WHAT YOU WILL DO. Reproduce exactly, and only, the lines below from the one containing "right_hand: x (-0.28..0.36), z" through the one containing "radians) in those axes".

Excerpts from a dataset:
****

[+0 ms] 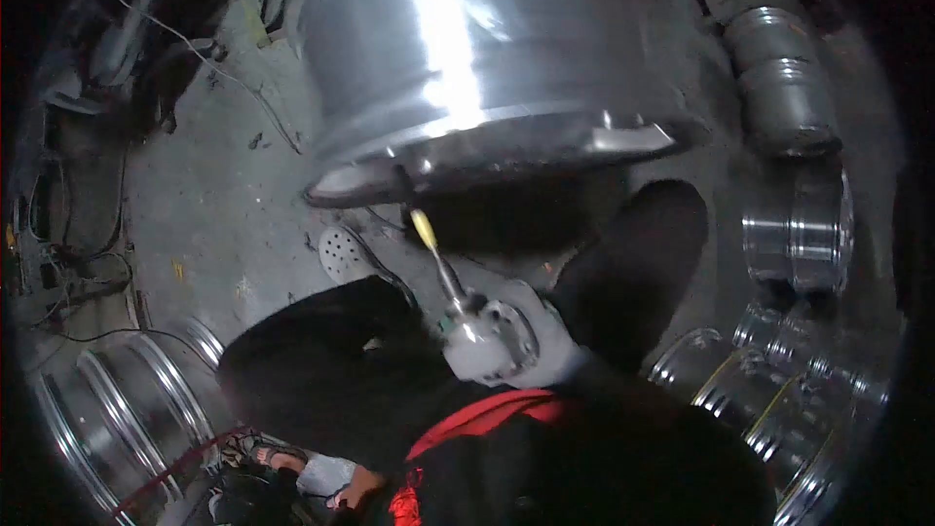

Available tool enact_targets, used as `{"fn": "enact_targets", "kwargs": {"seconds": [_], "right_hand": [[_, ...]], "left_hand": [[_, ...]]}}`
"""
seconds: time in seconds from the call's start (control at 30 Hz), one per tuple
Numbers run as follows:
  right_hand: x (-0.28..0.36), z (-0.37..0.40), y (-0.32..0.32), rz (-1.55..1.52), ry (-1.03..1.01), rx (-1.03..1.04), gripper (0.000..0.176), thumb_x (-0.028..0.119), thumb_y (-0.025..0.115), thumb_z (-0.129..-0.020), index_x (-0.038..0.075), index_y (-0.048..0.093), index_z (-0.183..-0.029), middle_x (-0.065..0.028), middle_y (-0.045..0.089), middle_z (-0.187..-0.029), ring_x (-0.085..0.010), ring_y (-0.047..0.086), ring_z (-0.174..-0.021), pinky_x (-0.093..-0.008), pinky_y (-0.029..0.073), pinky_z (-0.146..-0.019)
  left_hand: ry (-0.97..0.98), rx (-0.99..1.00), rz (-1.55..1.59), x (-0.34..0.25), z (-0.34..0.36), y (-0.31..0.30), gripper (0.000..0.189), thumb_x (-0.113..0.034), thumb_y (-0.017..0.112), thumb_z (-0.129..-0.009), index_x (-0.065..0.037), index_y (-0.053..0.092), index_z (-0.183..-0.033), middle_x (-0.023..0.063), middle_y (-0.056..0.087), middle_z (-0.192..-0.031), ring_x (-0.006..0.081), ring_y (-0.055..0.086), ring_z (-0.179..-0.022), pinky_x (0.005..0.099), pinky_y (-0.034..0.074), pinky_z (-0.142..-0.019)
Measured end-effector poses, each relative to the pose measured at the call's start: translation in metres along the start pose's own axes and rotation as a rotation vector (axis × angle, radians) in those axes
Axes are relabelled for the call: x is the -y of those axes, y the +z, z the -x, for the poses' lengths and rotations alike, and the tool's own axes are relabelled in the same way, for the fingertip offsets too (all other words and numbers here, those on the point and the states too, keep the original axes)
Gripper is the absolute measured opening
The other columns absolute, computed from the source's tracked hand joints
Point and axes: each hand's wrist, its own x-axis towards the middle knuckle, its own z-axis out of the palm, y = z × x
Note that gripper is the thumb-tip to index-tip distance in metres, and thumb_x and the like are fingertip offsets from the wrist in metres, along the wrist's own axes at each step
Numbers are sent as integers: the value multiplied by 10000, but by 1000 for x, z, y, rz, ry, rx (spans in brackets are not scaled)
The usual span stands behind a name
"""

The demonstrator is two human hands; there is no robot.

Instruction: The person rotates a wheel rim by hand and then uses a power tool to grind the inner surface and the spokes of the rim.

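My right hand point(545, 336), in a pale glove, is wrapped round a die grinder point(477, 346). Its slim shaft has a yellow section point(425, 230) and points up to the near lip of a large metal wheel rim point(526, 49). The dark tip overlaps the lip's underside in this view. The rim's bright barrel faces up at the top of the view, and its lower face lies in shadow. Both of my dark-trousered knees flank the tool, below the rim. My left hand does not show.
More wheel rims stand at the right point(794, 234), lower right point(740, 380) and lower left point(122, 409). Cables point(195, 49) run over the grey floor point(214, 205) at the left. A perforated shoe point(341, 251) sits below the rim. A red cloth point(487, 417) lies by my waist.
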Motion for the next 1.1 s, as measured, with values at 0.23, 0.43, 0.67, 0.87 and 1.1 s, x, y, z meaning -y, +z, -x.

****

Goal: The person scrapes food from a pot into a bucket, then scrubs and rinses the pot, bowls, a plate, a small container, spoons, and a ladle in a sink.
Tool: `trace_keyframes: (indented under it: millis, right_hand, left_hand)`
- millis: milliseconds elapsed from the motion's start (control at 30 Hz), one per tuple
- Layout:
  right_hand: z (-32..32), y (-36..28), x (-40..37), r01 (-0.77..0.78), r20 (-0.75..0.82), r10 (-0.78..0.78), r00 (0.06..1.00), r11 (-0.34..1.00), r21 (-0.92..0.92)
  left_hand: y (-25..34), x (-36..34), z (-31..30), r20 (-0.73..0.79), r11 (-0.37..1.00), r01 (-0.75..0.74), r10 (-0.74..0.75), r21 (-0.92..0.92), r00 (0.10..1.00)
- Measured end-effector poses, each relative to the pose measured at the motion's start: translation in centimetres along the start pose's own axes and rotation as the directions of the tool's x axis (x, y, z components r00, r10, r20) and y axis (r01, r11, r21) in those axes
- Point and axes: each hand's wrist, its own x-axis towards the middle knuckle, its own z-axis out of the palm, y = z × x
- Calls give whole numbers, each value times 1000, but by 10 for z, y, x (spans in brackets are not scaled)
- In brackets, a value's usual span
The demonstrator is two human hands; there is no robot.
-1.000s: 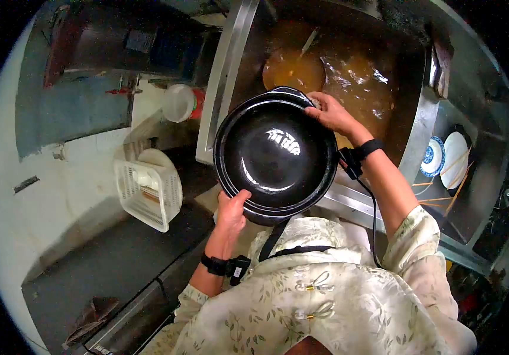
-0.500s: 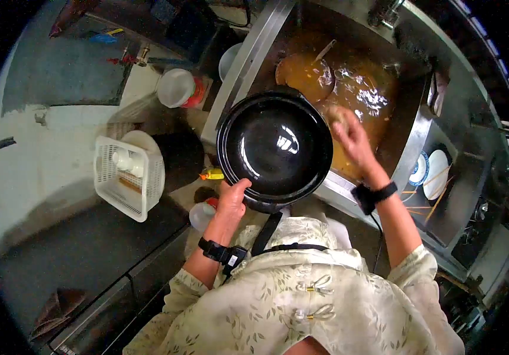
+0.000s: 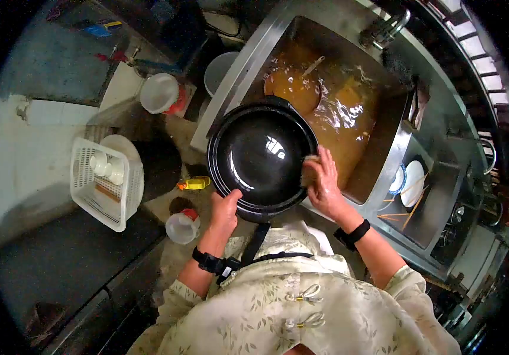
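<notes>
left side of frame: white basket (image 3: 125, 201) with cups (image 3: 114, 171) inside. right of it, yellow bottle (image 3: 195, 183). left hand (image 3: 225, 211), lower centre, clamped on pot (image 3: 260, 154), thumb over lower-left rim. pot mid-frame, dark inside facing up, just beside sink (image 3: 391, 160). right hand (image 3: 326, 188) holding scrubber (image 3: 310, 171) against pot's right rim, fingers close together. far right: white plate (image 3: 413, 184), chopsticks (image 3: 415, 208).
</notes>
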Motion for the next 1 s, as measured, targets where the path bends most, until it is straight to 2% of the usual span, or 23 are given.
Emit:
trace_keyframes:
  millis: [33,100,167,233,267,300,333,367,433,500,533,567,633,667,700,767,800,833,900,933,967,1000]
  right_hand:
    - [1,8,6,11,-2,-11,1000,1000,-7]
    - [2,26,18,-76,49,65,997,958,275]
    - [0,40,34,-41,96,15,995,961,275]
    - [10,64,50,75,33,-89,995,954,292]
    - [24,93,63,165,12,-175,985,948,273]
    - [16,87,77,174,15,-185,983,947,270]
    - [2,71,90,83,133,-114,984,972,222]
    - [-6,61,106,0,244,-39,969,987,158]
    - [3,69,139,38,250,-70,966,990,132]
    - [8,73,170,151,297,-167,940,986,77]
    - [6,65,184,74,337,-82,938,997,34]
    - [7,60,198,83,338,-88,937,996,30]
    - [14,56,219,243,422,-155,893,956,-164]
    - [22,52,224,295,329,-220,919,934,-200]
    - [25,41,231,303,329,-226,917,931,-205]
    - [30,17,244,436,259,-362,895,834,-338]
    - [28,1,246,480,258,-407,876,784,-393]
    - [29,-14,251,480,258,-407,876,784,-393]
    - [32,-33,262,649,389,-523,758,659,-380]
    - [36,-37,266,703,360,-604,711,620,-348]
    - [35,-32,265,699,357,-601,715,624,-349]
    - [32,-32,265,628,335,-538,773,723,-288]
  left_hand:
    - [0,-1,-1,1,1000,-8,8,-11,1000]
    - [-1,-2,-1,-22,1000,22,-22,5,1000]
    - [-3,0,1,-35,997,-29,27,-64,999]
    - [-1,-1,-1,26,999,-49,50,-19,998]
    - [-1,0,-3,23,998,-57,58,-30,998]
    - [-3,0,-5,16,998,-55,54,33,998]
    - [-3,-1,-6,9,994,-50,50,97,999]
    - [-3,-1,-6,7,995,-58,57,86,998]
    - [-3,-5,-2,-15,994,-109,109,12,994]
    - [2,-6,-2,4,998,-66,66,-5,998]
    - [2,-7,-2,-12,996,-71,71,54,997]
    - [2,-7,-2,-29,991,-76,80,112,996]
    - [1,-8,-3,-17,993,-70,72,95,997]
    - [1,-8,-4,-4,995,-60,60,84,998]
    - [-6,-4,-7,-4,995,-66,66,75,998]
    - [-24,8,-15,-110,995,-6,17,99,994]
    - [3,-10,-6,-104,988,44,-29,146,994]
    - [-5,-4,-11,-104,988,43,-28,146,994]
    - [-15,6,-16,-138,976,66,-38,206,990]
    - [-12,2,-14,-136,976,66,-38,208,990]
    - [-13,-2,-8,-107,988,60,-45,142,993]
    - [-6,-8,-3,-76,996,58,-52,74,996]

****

WRITTEN REPLY.
  right_hand: x (-0.28..0.36), z (-0.37..0.40), y (-0.32..0.32), rz (-1.55..1.52), ry (-1.03..1.01), rx (-1.03..1.04), gripper (0.000..0.176), thumb_x (-0.028..0.119), thumb_y (-0.025..0.115), thumb_z (-0.129..-0.020), index_x (-0.038..0.075), index_y (-0.048..0.093), index_z (-0.183..-0.029), middle_x (-0.065..0.028), middle_y (-0.045..0.089), middle_z (-0.187..-0.029), ring_x (-0.085..0.010), ring_y (-0.047..0.086), ring_z (-0.174..-0.021), pinky_x (-0.093..-0.008), pinky_y (-0.029..0.073), pinky_z (-0.146..-0.019)
  left_hand: ry (-0.97..0.98), rx (-0.99..1.00), rz (-1.55..1.59), x (-0.34..0.25), z (-0.34..0.36), y (-0.31..0.30), gripper (0.000..0.189), thumb_x (-0.113..0.034), thumb_y (-0.017..0.112), thumb_z (-0.129..-0.009), index_x (-0.065..0.037), index_y (-0.053..0.092), index_z (-0.183..-0.033), middle_x (-0.023..0.063), middle_y (-0.056..0.087), middle_z (-0.192..-0.031), ring_x (-0.006..0.081), ring_y (-0.055..0.086), ring_z (-0.179..-0.022), pinky_x (0.005..0.099), pinky_y (-0.034..0.074), pinky_z (-0.142..-0.019)
Measured end-effector poses, each relative to the pose measured at the call's start: translation in metres along the start pose's own axes and rotation as a rotation vector (axis × angle, radians) in those axes

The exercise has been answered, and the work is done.